The cash market once again displayed amazing resilience in achieving increases — most of them fairly substantial — at all points Friday. In doing so, it swam against the negative tide of milder weather returning to key northern market areas, prior-day screen weakness, a highly bearish storage situation and the usual decline of industrial load over a weekend.

Only a couple of points failed to rise by double digits as quotes ranged from a nickel to a little more than half a dollar higher.

Although nearly all of the U.S. would again be experiencing temperatures above seasonal norms over the weekend, the Northeast is expected to be in cooldown mode again early this week, so maybe regional buyers were anticipating growing heating load around Monday, one source suggested. Another said cash may have been attempting late-month convergence with the screen. Henry Hub’s rise to the high $8.10s left it a little more than 20 cents back of expiration-day futures.

The South was due to be wet but mild through the weekend, but like the Northeast should be seeing below-average temperatures early this week, The Weather Channel said. Windy and stormy, but moderate outside the mountain areas, were the weekend weather watchwords for much of the West, while the Midwest could expect to be chilly but remain above freezing for the most part.

Northern Natural Gas indicated its service area would be getting significantly colder over the weekend, although it would still be warmer than usual.
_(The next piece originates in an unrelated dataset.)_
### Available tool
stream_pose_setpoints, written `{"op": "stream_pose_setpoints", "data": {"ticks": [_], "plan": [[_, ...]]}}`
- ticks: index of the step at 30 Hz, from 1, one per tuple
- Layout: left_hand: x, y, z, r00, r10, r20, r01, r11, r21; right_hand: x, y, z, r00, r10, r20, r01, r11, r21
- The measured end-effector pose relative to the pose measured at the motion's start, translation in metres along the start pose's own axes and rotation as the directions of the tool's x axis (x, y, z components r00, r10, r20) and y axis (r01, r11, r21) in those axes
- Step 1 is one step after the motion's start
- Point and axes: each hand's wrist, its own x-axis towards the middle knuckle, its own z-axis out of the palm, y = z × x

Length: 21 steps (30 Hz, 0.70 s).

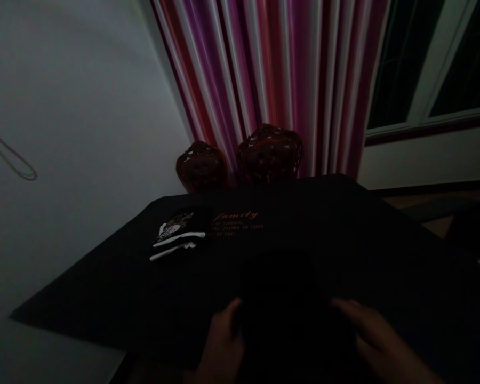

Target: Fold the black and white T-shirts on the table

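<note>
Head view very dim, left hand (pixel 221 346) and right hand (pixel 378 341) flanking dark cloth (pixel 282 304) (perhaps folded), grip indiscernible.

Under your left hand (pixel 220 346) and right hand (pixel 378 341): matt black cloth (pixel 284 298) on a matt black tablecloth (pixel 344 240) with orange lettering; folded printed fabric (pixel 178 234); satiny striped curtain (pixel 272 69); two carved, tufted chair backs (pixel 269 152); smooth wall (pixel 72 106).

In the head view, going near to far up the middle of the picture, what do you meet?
The person's left hand and right hand on a dark folded cloth → orange lettering on the black tablecloth → two carved dark red chair backs → pink and white striped curtain.
</note>
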Motion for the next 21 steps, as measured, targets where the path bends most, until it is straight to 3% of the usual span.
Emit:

With a normal late-January system weighted temperature of 16 degrees, the pipeline said the average was way above normal at 40 degrees Friday, but would be slipping to 32 Saturday, 29 Sunday and 27 Monday.

Not only has the current heating season been highly unusual for its paucity of low-linepack OFOs so far, but Florida Gas Transmission was cautioning customers of a potential Underage Alert Day notice due to high linepack and low market-area demand.
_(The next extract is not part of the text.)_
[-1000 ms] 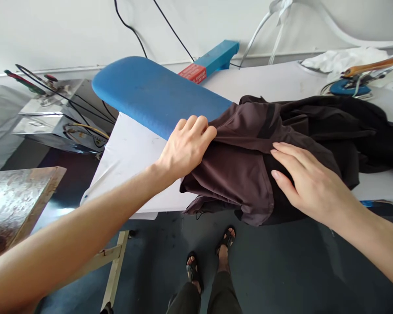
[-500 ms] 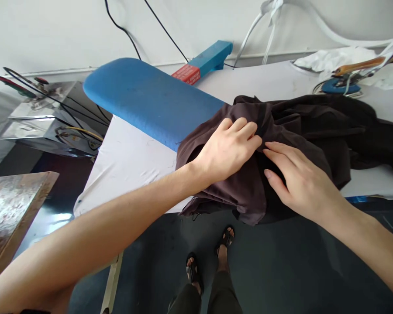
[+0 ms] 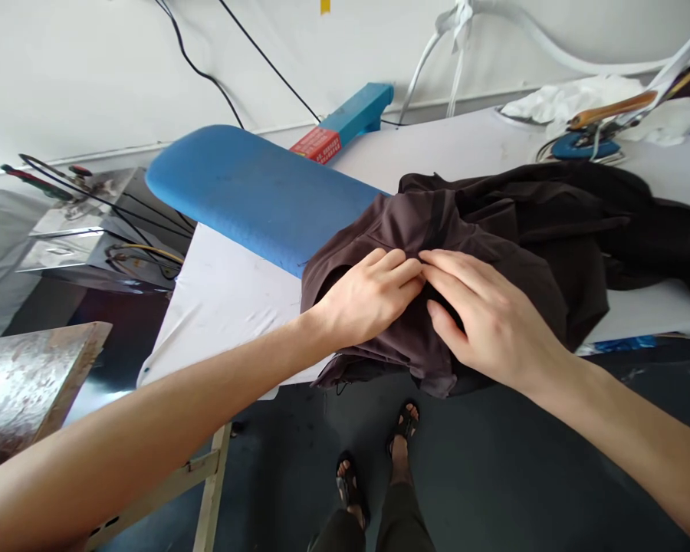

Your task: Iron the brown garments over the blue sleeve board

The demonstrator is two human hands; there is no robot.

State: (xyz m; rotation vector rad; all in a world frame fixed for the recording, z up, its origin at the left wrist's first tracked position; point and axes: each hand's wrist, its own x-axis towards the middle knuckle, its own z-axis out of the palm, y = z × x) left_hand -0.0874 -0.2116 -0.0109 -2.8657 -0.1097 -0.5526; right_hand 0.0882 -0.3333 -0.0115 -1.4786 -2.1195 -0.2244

A Midcontinent producer said the only rationale he could offer for stronger prices Friday was that the screen had been below $8 for much of the time while cash was trading Thursday, but was half a dollar or so above that Friday morning, creating a sort of psychological bullishness. It’s been a real quiet bidweek, he continued, and he is looking for February indexes to be down $2-3.

After a downward trend earlier, bidweek numbers were turning higher Friday, largely as a function of the energy futures complex rebound, the producer said (the expiring February natural gas contract finished the day up 17.1 cents to $8.400, goaded by a dollar-plus crude oil advance along with strong gains in heating oil and unleaded gasoline). He reported having sold into Panhandle Eastern in the upper $6.60s Thursday and said the numbers were about a dime higher Friday. He had the sense that most traders were trying to finish their February business before going home for the weekend.

A Northeast utility buyer said oil might be providing a floor for cash gas prices because fuel switching to gas from oil is still attractive at their relative burnertip prices. He also suspected there was some storage injection demand in play because prices have fallen so far. But the key there, he cautioned, is “if you can,” inject,” meaning your account has some space available.

It is still winter, “theoretically,” the buyer laughed. He said his company was fortunate in being able to reduce its February takes under a winter term contract if needed. “Time will tell if we get colder weather in February” that helps facilitate the use of storage, he added. His city had “a little bit of snow on the ground,” but normally drifts would be building a lot higher by now,

Citigroup analyst Kyle Cooper said his initial estimation of the storage report for the week ending Jan. 27 calls for a withdrawal in the upper 80s Bcf.